Помню как сейчас, как мы больно переживали враждебное отношение к нему музыкальной критики того времени, в частности знаменитого Серова, находившегося тогда на вершине своей популярности, но не обратившего никакого внимания на Чайковского1. Но как бесконечно радовались мы, учащиеся, когда его друг Н. Г. Рубинштейн, первый угадавший гений Чайковского, всеми силами поддерживал его творчество, появлявшиеся произведения Чайковского немедленно исполнялись в симфонических концертах под гениальным управлением Н. Г. Рубинштейна, точно так же и фортепианные пьесы Чайковского сам Н. Г. Рубинштейн играл во всех своих концертных выступлениях.
Первая моя встреча с П. И. Чайковским вне стен Московской консерватории произошла в Киеве в конце августа 1877 года2. В темную, так называемую «воробьиную», ночь я возвращался домой. Шел дождь. И вот на углу Крещатика и Лютеранской улиц (там, где сейчас находится универмаг, а тогда был небольшой двухэтажный дом)3 я в темноте услышал характерную, хорошо мне знакомую походку Петра Ильича. Я его громко окликнул и не ошибся — это был он. Мы пошли вместе в гостиницу, где он остановился. Я был поражен его осунувшимся болезненным видом. На следующее утро я Петра Ильича проводил на вокзал, он уезжал отдохнуть к своей сестре в Каменку.

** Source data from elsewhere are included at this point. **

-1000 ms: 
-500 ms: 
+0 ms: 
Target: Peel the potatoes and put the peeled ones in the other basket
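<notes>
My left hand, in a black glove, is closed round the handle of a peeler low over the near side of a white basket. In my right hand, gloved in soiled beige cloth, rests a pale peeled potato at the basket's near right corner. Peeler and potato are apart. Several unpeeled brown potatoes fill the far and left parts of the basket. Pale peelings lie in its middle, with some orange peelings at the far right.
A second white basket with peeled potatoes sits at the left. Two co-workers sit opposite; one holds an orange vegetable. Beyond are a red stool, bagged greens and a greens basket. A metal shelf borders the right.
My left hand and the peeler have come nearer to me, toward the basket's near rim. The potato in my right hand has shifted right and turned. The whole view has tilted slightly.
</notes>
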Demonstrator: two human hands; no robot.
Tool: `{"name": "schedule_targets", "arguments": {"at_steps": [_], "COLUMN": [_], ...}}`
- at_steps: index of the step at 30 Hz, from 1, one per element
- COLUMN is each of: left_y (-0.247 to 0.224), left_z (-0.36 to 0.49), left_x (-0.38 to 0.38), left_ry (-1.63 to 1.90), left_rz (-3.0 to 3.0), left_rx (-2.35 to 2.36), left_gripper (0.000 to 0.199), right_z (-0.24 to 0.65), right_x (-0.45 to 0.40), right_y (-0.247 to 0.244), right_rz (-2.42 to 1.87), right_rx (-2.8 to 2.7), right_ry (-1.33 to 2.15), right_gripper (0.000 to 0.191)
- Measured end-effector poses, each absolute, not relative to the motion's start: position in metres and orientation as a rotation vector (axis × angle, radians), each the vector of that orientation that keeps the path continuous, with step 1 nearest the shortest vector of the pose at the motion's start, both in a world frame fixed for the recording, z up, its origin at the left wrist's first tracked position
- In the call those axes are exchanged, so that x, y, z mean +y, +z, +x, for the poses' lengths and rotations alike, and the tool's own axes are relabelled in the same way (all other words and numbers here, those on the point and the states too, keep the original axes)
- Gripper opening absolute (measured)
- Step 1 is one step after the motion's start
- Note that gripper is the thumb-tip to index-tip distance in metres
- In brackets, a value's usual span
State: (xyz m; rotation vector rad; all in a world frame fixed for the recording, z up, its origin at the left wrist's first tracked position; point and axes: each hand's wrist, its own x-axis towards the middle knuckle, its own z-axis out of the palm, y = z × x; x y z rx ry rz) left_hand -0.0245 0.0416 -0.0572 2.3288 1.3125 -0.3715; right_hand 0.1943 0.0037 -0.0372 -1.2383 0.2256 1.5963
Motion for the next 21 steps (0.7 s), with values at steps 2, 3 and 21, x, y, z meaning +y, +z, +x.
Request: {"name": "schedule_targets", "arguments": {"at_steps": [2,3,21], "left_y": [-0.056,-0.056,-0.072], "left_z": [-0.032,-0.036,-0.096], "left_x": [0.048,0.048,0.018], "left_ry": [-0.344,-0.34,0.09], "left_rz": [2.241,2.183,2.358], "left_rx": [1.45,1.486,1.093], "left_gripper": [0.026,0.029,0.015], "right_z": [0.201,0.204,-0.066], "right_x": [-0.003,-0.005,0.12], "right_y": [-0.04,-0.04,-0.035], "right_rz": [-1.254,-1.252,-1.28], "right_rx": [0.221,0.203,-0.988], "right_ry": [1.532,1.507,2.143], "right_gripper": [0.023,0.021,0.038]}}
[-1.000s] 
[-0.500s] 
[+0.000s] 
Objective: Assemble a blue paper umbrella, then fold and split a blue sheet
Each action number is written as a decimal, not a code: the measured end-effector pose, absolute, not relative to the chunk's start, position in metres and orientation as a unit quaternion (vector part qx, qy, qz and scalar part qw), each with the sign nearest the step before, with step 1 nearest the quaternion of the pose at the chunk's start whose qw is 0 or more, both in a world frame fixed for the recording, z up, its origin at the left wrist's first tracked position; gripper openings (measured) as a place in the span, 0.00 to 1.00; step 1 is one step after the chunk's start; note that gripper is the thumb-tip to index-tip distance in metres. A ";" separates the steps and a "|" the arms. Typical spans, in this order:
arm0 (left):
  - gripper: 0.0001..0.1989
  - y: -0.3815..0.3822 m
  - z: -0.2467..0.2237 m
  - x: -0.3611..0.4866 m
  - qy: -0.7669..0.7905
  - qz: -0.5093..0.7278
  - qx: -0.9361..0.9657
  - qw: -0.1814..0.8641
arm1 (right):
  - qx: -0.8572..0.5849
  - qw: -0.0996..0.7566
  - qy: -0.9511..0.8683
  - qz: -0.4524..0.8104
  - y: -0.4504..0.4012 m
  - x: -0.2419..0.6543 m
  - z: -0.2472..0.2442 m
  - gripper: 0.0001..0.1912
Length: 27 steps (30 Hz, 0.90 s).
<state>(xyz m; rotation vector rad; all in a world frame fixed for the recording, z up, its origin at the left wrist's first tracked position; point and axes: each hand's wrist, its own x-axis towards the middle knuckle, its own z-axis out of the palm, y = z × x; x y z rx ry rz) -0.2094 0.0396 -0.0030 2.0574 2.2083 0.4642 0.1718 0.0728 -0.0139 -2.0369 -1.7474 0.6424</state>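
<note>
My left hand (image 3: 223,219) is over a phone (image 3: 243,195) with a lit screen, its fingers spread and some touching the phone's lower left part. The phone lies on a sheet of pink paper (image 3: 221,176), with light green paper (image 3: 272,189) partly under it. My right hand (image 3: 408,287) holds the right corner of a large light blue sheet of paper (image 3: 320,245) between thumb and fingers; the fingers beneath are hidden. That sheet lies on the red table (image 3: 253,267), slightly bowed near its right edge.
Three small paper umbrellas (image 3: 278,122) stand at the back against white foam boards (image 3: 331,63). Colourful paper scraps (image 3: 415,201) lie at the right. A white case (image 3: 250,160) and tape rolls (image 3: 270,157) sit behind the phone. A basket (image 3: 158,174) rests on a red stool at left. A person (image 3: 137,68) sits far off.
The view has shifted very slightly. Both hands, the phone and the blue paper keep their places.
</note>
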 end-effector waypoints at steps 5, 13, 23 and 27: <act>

Он только что пережил тяжелую душевную драму: незадолго до этой встречи он, неожиданно для всех знавших его, женился на одной ученице консерватории, а спустя три месяца, так же внезапно, разошелся с ней. Испытанное при этом тяжелое потрясение едва не стоило ему жизни4.
Оправившись от болезни, Петр Ильич деятельно приступил к сочинению «Евгения Онегина» (задуманного еще до болезни). Свою нежную любовь к ученикам он подчеркнул тем, что посвятил лирические сцены «Евгения Онегина» нам — учащимся консерватории. В 1879 году опера была поставлена на одном из консерваторских спектаклей исключительно в исполнении учащихся под управлением Н. Г. Рубинштейна. Этот спектакль остался для нас знаменательным событием на всю жизнь. Для меня же лично одна из репетиций «Евгения Онегина» осталась особенно памятной, и вот почему.
В день генеральной репетиции5 в московском Малом театре я заболел, о чем предупредил Н. Г. Рубинштейна. Заменить меня было некем, и я, несмотря на сильную зубную боль, вынужден был играть. В одном месте Н. Г. Рубинштейн остановил репетицию и со свойственной ему резкостью сделал мне замечание. Обиженный, я встал и ушел из оркестра. Н. Г. Рубинштейн тут же сгоряча во всеуслышание распорядился исключить меня, выпускного ученика, из консерватории. Лишь благодаря вмешательству П. И. Чайковского вся история закончилась полным примирением, тем более что Н. Г. Рубинштейн любил меня, а я со своей стороны был обязан Николаю Григорьевичу если не всем, то очень многим в моей жизни, и его хорошее отношение ко мне осталось неизменным.
Вне консерватории, еще в годы моего учения, мы часто встречались с Петром Ильичом у Зверева, где бывали Зилоти и Н. Г. Рубинштейн. Когда после окончания консерватории я начал педагогическую работу в Киевском музыкальном училище, между нами началась переписка. Во время своих наездов в Киев Петр Ильич несколько раз навещал меня, интересовался моей работой.
Необыкновенно чуткий, добрый, отзывчивый, Петр Ильич не мог никому отказать в просьбе. Однажды в один из своих проездов через Киев, обедая со мною в гостинице, Петр Ильич рассказал, как один молодой виолончелист был у него и просил дать ему рекомендательное письмо в оркестр московского Большого театра. Такого письма Петру Ильичу, видимо, не хотелось дать, и все же, когда молодой музыкант пришел, он усадил его с собой обедать и тут же за столом написал ему письмо. В тот же день вечером нам пришлось быть на гулянии в саду. В симфоническом оркестре играл на контрабасе мой товарищ по консерватории. Он был одинок, жил в нужде и притом часто болел. Когда Петр Ильич узнал об этом, он отложил свой отъезд из Киева только затем, чтобы уплатить долги моего товарища и дать ему возможность уехать в Москву.